A new personal data protection bill places legal limitations on the extent to which both government and non-government entities can collect and utilise personal information imprinted on the internet by users who are often unsuspecting.

The bill, which was drafted by using European Union's General Data Protection Regulation (GDPR) bill as a benchmark, set outs the fundamental rights of data subjects including the right to be informed, the right to access and the right to be forgotten (right to erasure), among others.

Upon being legislated by the parliament, it is also expected to serve as a legal framework to regulate the processing of personal data, such as the principles of fairness and transparency, purpose limitation, data minimisation, accuracy, storage limitation, integrity and confidentiality, security, and data transfer.

"As human rights in the physical world are inalienable, it should be extended to the online sphere as well," said Abiyot Bayou (PhD), director of the National Digital Transformation Programme at the Ministry of Innovation & Technology.

Prepared by the Ministry, the final draft has been submitted to the Office of the Federal Attorney-General. It restricts government entities from soliciting personal data, which is defined as any information relating to a person who can be identified, directly or indirectly, from other data collectors, without the knowledge and consent of the data owner.

The bill makes an exception where data can be confiscated as a response in the case of a period of crisis. Although government institutions would be allowed to process data in this scenario, the process must comply with several restrictions such as ensuring that it is in the public interest, is necessary and that its effects on the rights of the data owner are reasonable. And most importantly, it details that how the data is processed should be clearly defined.

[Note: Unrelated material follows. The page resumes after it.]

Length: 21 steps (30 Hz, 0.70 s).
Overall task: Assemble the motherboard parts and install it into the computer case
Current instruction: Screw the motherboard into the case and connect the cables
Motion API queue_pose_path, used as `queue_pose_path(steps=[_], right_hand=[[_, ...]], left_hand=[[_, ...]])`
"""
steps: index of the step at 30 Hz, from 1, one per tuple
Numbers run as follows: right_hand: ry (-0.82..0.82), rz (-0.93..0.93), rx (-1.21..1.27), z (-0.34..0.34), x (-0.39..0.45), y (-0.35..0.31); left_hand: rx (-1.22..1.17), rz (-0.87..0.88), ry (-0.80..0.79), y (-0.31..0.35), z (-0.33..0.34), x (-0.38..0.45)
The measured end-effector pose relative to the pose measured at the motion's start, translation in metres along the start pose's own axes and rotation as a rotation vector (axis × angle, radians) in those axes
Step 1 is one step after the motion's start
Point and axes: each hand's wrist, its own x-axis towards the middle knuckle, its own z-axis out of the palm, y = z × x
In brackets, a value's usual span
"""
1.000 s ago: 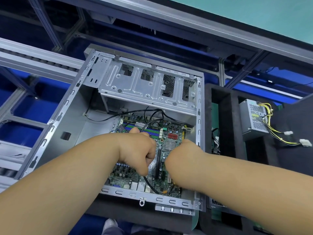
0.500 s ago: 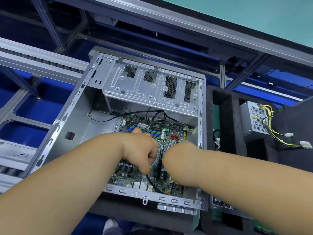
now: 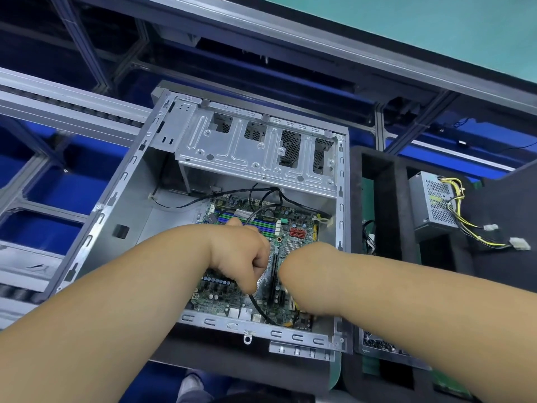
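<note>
Motherboard (image 3: 293, 237) in computer case (image 3: 162, 205), black cable (image 3: 261, 311) across, power supply (image 3: 433, 202) aside

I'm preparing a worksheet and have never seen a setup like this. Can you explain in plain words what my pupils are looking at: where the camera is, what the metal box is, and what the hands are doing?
There is no robot here. The camera sits on a person's head and looks down at their own two bare arms.

The grey metal box is an open computer case, lying on its side. Inside it lies the green motherboard, the main circuit board.

The left hand is curled with a black cable running out from under it; whether it grips the cable is hidden. The right hand is bent down over the board, so its fingers and anything they hold cannot be seen.

To the right, a black foam tray holds a grey power supply with yellow and black wires, not yet fitted in the case.
</note>
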Motion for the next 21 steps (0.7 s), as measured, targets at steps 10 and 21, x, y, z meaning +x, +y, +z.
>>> queue_pose_path(steps=[10,21], right_hand=[[-0.061,-0.015,0.027,0.004,-0.001,-0.003],[-0.065,0.105,0.049,0.003,0.006,-0.008]], left_hand=[[-0.056,-0.005,-0.011,0.001,-0.001,-0.001],[-0.057,-0.006,-0.009,0.0,0.001,0.0]])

According to Yohannes Eneyew, PhD candidate at the Monash University Faculty of Law in Australia, such exceptions have to be properly managed and regulated as they might expose personal data to misuse.

"The draft looks like a modern law decorated with stunning provisions yet it may face some challenges in practical implementation since currently there isn't an adequate body to oversee it," said Yohannes

To address such concerns, the bill aims to establish a regulatory body called the Data Protection Commission, which will be in charge of ensuring the implementation of the data protection law and auditing data controllers and processors, among the two dozen responsibilities it is to be tasked with.

The details on the establishment of the Commission, whether it is to be established as a separate entity or to be integrated into a certain ministry's services, will be decided on by parliament upon the issuance of the proclamation. However, the drafters of the proclamation are insisting it should be instated as an independent entity that answers to parliament. This is meant to foster impartiality as the Commission will also be in charge of monitoring government organisations, according to Abiyot.